The invention relates to a robust multi-user detection method based on a quantum Hopfield neural network and a quantum fish swarm algorithm in an impact noise environment. The method comprises the steps that a robust multi-user detection model is established; the quantum Hopfield neural network is activated, and a second-best solution is generated; a quantum fish swarm is initialized; an evolution rule of the quantum artificial fish swarm algorithm is used for carrying out evolution on a population; according to a food concentration function, food concentration values are computed for all new positions; and an obtained global optimum position is sending data for detecting a plurality of users, and detecting results are output. Robust multi-user detection in the strong impact noise environment is well achieved, the designed quantum Hopfield neural network and the quantum fish swarm algorithm are used as evolution strategies, and the designed method has the advantages of being high in convergence rate and high in convergence precision.

Description

technical field [0001] The invention relates to a robust multi-user detection method based on quantum Hopfield neural network and quantum fish swarm algorithm considering impact noise environment.
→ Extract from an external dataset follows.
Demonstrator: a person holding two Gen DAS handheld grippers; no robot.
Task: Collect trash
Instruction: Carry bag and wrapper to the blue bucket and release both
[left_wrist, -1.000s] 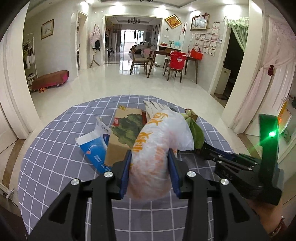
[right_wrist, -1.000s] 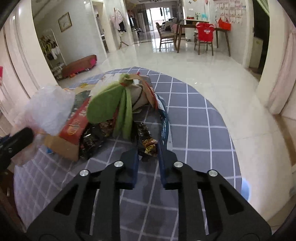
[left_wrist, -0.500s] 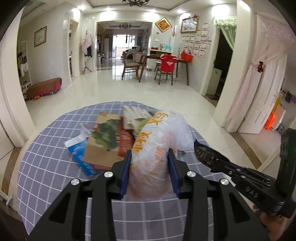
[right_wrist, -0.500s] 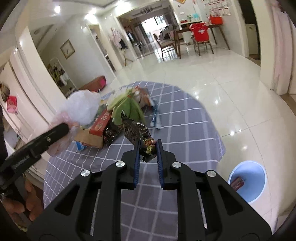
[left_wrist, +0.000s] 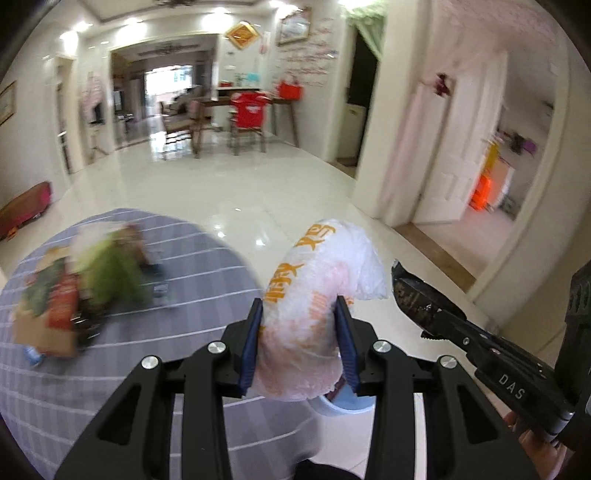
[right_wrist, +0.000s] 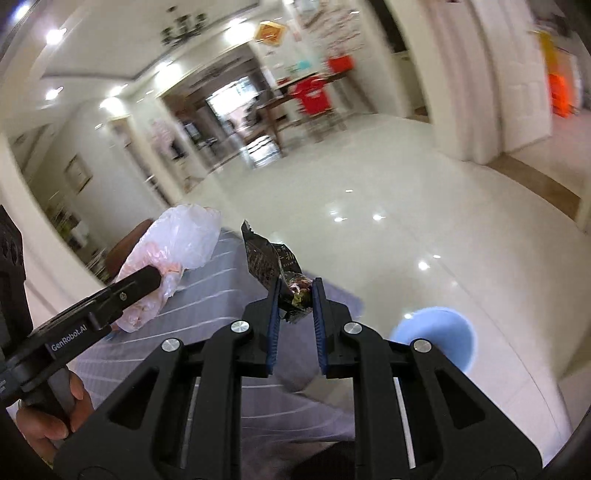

Background technique [0002] CDMA system has developed rapidly in recent years and has become the mainstream technology of wireless communication system due to its unique advantages such as multi-channel composite access capability, anti-multipath fading ability, anti-narrowband interference ability and security / secrecy performance. Multiple access interference and near-far effect are key factors that affect the performance of CDMA systems and cannot be avoided. Multi-user detection technology based on information theory can reduce the impact of multiple access interference and near-far effect on system performance. In the environment of additive Gaussian noise, the intelligent multi-user detection technology can make the detection performance reach the theoretical optimal value, ...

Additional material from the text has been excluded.